» **Exercise prompt**: Each line below needs to be printed again exactly.

##### Given material

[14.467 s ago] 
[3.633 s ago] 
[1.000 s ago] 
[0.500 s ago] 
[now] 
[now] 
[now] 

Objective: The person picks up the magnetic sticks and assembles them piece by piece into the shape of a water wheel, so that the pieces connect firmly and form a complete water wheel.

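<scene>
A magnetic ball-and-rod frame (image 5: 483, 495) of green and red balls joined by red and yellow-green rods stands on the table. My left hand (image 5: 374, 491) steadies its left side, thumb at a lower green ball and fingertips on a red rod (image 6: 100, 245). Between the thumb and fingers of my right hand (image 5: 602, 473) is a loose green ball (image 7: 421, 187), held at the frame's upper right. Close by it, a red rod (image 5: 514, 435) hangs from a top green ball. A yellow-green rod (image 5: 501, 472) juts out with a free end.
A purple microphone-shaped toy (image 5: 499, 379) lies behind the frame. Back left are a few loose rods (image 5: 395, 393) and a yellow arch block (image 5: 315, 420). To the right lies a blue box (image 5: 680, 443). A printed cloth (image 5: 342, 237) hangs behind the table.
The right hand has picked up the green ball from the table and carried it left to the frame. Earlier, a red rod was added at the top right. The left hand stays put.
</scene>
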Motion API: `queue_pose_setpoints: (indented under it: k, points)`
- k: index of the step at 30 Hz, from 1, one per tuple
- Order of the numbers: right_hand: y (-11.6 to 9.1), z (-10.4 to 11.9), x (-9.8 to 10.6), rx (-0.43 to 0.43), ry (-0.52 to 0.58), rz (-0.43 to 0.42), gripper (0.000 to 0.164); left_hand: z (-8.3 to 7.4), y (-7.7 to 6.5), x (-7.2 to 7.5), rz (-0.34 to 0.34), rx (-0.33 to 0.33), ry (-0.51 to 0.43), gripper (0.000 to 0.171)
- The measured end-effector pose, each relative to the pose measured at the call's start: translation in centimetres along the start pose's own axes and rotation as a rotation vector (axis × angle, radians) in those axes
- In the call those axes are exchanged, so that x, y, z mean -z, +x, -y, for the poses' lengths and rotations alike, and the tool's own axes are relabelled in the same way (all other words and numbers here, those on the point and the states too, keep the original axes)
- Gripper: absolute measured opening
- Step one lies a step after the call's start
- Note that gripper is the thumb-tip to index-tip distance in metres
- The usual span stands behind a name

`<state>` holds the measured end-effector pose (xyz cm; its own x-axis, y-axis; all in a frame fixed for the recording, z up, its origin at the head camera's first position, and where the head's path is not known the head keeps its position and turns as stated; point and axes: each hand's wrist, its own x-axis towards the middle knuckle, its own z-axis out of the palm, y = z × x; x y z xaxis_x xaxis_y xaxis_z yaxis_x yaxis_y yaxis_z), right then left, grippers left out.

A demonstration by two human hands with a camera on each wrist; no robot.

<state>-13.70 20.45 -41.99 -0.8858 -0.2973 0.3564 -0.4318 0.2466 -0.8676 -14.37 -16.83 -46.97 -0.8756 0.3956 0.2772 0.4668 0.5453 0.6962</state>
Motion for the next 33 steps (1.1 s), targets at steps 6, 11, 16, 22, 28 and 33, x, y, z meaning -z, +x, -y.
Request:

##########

» **Output below**:
[14.467 s ago] 
[3.633 s ago] 
[1.000 s ago] 
[0.500 s ago] 
[now] 
[now] 
[now] 

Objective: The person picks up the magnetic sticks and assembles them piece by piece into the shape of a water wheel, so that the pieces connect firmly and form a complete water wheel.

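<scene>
A magnetic ball-and-rod frame (image 5: 483, 495) of green and red balls joined by red and yellow-green rods stands on the table. My left hand (image 5: 374, 491) steadies its left side, thumb at a lower green ball and fingertips on a red rod (image 6: 100, 245). Between the thumb and fingers of my right hand (image 5: 602, 473) is a loose green ball (image 7: 421, 187), held at the frame's upper right. Close by it, a red rod (image 5: 514, 435) hangs from a top green ball. A yellow-green rod (image 5: 501, 472) juts out with a free end.
A purple microphone-shaped toy (image 5: 499, 379) lies behind the frame. Back left are a few loose rods (image 5: 395, 393) and a yellow arch block (image 5: 315, 420). To the right lies a blue box (image 5: 680, 443). A printed cloth (image 5: 342, 237) hangs behind the table.
The right hand has picked up the green ball from the table and carried it left to the frame. Earlier, a red rod was added at the top right. The left hand stays put.
</scene>
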Motion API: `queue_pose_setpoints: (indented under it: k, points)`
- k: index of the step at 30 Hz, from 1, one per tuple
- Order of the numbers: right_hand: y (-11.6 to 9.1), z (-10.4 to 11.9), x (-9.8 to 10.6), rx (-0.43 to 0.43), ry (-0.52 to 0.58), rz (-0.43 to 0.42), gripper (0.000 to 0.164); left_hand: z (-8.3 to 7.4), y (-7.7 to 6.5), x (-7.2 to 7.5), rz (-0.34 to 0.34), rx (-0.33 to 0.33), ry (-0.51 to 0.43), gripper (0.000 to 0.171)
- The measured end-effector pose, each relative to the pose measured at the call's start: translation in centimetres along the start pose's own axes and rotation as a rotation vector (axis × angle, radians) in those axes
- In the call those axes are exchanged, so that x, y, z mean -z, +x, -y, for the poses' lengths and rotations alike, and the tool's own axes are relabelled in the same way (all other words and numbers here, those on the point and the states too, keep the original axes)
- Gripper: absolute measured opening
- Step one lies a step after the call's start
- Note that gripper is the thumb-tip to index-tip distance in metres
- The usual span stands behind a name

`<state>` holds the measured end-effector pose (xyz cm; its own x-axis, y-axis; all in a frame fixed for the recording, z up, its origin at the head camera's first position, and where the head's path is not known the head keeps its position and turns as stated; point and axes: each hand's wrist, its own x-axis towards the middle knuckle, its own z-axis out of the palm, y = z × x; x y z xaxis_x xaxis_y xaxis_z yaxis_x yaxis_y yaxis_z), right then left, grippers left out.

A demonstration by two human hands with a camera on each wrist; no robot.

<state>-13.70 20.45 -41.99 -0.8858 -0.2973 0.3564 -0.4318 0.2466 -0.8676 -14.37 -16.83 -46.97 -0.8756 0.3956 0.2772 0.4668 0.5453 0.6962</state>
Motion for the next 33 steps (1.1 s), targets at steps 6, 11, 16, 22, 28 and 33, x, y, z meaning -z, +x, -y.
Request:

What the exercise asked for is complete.